True, but at a fairly high overhead in both code and runtime[1]. The basic type definition is:

class List[A] {
  def mapAccumulate[S, B](z: S)(f: (S, A) => (S, B)): (S, List[B]) = ...
}

Note this exists in Cats and in Haskell, it’s a pretty standard function.

I find this useful in compiler-like operations, needing to maintain some state while transforming a sequence of operations. And in compiler-y use cases, the specialization for performance (and reduced business logic overhead) is useful. In my opinion, this is one of those “obviously useful once you see it” sort of combinators that could benefit the standard library.

[1]: At best, you construct an immutable collection element-by-elements which is obviously much slower than using a mutable Builder like map does.
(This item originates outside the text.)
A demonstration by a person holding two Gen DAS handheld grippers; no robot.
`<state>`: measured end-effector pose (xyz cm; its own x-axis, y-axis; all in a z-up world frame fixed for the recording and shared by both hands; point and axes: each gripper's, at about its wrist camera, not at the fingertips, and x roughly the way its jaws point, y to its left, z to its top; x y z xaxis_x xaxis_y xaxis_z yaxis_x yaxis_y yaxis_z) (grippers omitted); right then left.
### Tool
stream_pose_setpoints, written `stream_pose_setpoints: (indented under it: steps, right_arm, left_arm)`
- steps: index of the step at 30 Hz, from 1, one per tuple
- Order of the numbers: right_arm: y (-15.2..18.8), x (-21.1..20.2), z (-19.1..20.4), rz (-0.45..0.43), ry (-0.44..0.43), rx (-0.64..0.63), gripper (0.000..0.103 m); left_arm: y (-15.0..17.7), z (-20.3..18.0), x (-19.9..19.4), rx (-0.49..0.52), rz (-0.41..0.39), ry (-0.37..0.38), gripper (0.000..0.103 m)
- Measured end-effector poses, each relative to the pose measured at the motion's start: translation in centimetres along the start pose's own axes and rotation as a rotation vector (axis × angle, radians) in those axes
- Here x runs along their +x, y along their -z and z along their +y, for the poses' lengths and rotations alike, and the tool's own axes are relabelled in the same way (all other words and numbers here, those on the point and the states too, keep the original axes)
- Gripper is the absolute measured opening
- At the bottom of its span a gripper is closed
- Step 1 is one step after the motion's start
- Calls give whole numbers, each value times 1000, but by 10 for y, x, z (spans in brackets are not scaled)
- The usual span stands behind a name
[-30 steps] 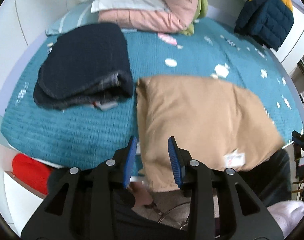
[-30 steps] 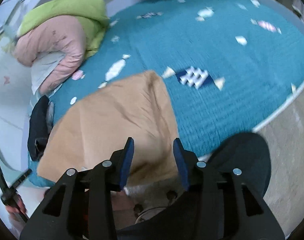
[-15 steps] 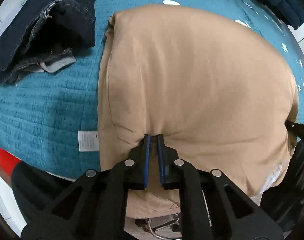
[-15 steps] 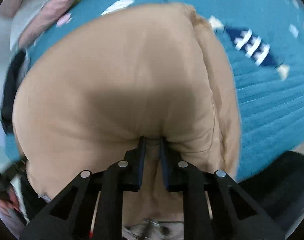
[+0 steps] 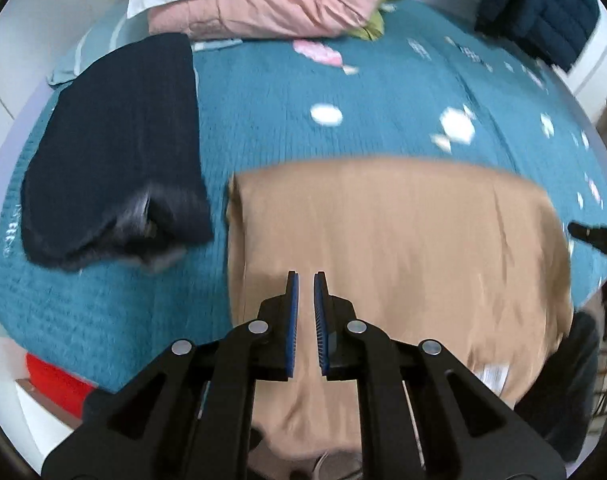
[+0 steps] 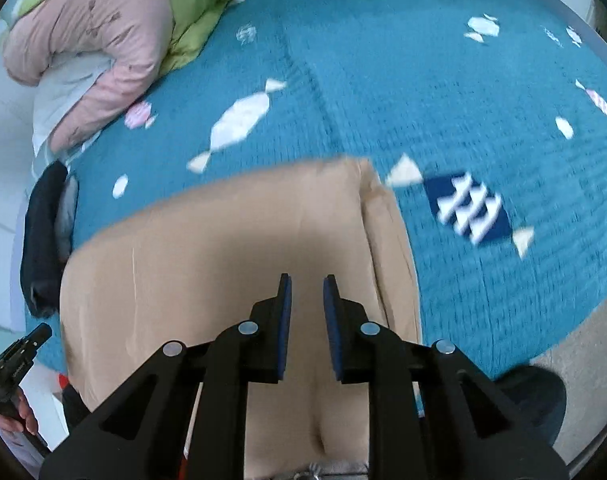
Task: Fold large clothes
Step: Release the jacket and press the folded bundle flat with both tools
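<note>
A tan garment (image 5: pixel 403 240) lies on the teal bedspread (image 5: pixel 303 88), its near part hanging over the bed's front edge. It also shows in the right wrist view (image 6: pixel 231 248). My left gripper (image 5: pixel 306 280) hovers over its near left part, jaws narrowly apart with no cloth between them. My right gripper (image 6: pixel 306 284) hovers over its near right part, jaws a little apart and empty. Each gripper's tip shows at the edge of the other view.
Folded dark clothes (image 5: pixel 115 144) lie to the left of the tan garment. A pink and green quilt pile (image 5: pixel 271 0) sits at the bed's far side. A navy jacket (image 5: pixel 539 8) lies far right. A red object (image 5: pixel 55 376) is below the bed's left edge.
Half a second ago both grippers were pinching the tan garment's near edge. Now both have let go, opened slightly and pulled back, and the garment lies flatter on the bed.
</note>
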<state>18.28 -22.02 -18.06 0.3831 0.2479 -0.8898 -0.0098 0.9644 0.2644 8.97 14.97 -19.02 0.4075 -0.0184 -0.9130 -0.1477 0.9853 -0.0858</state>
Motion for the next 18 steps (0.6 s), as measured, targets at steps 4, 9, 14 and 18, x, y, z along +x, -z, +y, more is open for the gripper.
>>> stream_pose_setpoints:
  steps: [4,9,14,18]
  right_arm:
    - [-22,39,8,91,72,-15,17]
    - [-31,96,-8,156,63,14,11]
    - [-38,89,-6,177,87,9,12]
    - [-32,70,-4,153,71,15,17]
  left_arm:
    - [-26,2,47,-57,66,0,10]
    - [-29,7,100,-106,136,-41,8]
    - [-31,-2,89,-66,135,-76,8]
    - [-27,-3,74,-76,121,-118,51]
At worst (e.g. Lists), you construct backwards then need to reverse.

2 Likes

+1 for frequencies and frequenciesBy(f) = groupMapReduce(f)(const(1))(_+_)

and I throw in

def zipWith[B, C](ys: List[B], f: (A, B) => C): List[C]

and

def uncons: Option[(A, List[A])]
def unconsWith[B](f: (A, List[A]) => B): B

:folded_hands:

2 Likes

This might be a long shot, but what if the Tuple1 to Tuple22 implementations could be records on the JVM? Client code may benefit from extra constant folding by the JIT because record fields are trusted to be final.
Additionally the .equals and .hashcode implementations might be implemented the similarly by computing them lazily through invokedynamic/ObjectMethods#bootstrap. I suppose a similar thing could be done for .toString, but it would require a bootstrap method in the Scala standard library since the default toString implementation for Java records and Scala tuples are not equivalent.
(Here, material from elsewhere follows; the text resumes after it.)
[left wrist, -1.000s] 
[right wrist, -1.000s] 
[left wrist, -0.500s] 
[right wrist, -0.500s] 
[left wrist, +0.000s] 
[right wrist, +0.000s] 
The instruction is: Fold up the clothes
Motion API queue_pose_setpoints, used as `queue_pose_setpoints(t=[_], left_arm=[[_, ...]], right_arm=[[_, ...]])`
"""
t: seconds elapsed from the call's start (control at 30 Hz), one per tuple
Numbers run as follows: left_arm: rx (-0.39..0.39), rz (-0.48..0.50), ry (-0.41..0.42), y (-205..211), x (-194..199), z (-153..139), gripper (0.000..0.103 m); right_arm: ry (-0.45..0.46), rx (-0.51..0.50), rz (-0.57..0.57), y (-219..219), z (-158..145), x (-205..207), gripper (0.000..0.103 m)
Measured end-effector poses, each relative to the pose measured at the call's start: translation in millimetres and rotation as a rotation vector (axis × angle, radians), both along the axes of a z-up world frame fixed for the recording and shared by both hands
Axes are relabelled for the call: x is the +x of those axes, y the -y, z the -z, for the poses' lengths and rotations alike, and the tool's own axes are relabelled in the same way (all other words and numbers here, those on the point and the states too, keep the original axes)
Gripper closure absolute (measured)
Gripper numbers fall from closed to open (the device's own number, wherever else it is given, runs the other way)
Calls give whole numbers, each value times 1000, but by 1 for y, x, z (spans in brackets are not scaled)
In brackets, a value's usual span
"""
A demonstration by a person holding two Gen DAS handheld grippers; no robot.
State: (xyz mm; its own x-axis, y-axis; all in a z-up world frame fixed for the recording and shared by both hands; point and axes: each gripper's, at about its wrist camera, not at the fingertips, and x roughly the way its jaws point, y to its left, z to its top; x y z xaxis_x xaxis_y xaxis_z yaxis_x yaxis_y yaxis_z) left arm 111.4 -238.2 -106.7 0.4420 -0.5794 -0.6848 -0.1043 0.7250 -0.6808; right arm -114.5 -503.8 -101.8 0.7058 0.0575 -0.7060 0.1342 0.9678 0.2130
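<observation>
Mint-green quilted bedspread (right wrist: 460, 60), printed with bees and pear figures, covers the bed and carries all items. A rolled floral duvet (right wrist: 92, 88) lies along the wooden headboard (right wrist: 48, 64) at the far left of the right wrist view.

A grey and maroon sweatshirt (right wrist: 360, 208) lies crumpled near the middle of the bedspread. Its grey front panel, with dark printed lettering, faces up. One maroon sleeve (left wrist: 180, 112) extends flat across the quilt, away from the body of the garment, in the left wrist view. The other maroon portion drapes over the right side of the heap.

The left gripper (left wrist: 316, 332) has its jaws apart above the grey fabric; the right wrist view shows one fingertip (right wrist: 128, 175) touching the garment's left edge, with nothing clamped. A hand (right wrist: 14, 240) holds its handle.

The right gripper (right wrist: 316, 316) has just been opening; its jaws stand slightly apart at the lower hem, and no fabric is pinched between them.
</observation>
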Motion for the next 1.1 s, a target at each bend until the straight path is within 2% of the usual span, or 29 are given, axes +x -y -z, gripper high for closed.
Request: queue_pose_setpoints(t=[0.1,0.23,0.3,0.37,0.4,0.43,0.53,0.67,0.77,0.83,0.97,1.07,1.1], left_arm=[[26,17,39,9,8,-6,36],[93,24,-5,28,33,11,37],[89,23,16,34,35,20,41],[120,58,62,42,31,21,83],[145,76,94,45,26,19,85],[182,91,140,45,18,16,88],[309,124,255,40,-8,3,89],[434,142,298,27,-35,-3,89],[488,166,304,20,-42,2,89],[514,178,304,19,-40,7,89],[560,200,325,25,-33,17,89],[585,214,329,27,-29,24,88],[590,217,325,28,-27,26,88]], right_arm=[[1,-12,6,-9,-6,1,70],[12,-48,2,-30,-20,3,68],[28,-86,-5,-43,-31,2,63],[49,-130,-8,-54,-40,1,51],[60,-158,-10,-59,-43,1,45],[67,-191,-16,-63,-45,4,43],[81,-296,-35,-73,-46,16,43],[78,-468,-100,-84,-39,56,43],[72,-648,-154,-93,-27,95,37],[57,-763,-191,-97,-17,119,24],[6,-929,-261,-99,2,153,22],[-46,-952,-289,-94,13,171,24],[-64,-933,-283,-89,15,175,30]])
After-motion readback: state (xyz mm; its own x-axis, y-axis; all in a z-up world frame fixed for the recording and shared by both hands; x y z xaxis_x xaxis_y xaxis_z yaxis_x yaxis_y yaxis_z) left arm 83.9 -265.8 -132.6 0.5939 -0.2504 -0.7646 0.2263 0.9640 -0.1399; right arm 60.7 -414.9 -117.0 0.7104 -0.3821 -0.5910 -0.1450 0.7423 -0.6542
How about atomic wrappers like AtomicInt? We can even make match types usuful

type ToAtomic[T] <: Atomic[T] = T match
    case Int => AtomicInt
    case Long => AtomicLong
    ...
    case _ => AtomicRef[T]

inline def Atomic[T](value: T): ToAtomic[T] = compiletime.erasedValue[T] match
    case _: Int => new AtomicInt(value)
    case _: Long => new AtomicLong(value)
    ...
    case _ => AtomicRef(value)

They could be an opaque wrappers for Java Atomics or new implementations (compare with Atomic — Monix)

1 Like

The default collection type should be immutable Arrays. The JVM may provide them in the not too distant future. Maybe the JavaScript runtime will provide them at some point, but if not they need to be compile time wrapped. Yes from a functional education perspective Lists can be helpful, but I’m pretty sure that in any situation where Lists beat Arrays, Scala style Vectors would be much better. I see no place where Lists are the best collection type.

Bjarne Stroustrup has been pushing for Arrays, the C++ Vector being essentially a compile time wrapped Array, for decades. And the evolution of computers over the last two decades has increased the performance advantages of Arrays further not diminished them.
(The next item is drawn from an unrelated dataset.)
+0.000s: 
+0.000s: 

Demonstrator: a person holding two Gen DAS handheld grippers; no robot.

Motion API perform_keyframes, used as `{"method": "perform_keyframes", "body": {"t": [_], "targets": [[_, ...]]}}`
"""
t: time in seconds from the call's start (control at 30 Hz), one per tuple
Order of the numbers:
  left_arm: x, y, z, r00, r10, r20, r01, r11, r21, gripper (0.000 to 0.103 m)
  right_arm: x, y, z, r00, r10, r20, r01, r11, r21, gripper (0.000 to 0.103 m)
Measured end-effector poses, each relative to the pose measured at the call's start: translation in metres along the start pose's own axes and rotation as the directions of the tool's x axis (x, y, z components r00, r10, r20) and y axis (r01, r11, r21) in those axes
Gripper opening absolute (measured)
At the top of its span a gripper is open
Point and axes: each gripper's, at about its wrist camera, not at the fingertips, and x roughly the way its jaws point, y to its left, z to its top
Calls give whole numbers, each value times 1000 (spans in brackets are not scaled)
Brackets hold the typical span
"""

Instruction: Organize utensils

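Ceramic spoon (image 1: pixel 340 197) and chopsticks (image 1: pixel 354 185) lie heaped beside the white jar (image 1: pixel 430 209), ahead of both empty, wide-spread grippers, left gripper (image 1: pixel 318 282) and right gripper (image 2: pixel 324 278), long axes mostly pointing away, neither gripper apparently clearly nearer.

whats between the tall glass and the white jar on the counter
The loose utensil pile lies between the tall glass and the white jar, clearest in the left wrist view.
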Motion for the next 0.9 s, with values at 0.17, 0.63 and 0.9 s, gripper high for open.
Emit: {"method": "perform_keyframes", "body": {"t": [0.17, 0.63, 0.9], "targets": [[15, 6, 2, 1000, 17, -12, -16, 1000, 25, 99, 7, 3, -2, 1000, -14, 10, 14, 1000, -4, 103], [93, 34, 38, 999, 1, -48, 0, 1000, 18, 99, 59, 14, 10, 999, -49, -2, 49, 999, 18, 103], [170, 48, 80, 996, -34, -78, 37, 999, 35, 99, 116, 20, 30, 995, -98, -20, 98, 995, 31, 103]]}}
I just remembered a big crazy ask that I had a while ago (probably too much work, but just in case), but I’m not sure how this would work.

Namely, it would be nice if Scala programs could be written “without the stdlib”. This is probably not feasible, but having a minimal stdlib (similar to Rust’s no_std/core library) might be possible.
So maybe it would be possible to split the stdlib into two, with a tiny core stdlib that would depend on a tiny fraction of java.lang (e.g. if possible, without any Process or Thread stuff).

While this might not be of much use on the JVM, it could potentially allow embedded development using Scala Native and small JS libraries in Scala.JS.

7 Likes

It might be really hard to decide what’s in vs what’s out in the tiny core library. It’s very likely a horses for courses problem.

You might be able to do this already with an old-school Java obfuscator. Back in the day we’d use them to strip unused code from applets. Java Code Obfuscation Tools: A Comprehensive Guide — javaspring.net

I think Scala Native and Scala.js might be doing something similar already, but don’t know if the tool can be separated to run on the JVM.

Perhaps something less crazy than that could be: could we continue shrinking the standard lib?

There’s a lot of stuff that has been ripped out of scala-library over the years and put into separate jars: scala-xml, scala-actors, scala-parser-combinators, scala-parallel-collections, etc. I think everyone agrees in hindsight this was a good move. However, there is still a bunch of legacy that code that lives in there that probably deserves to be modularized out: e.g.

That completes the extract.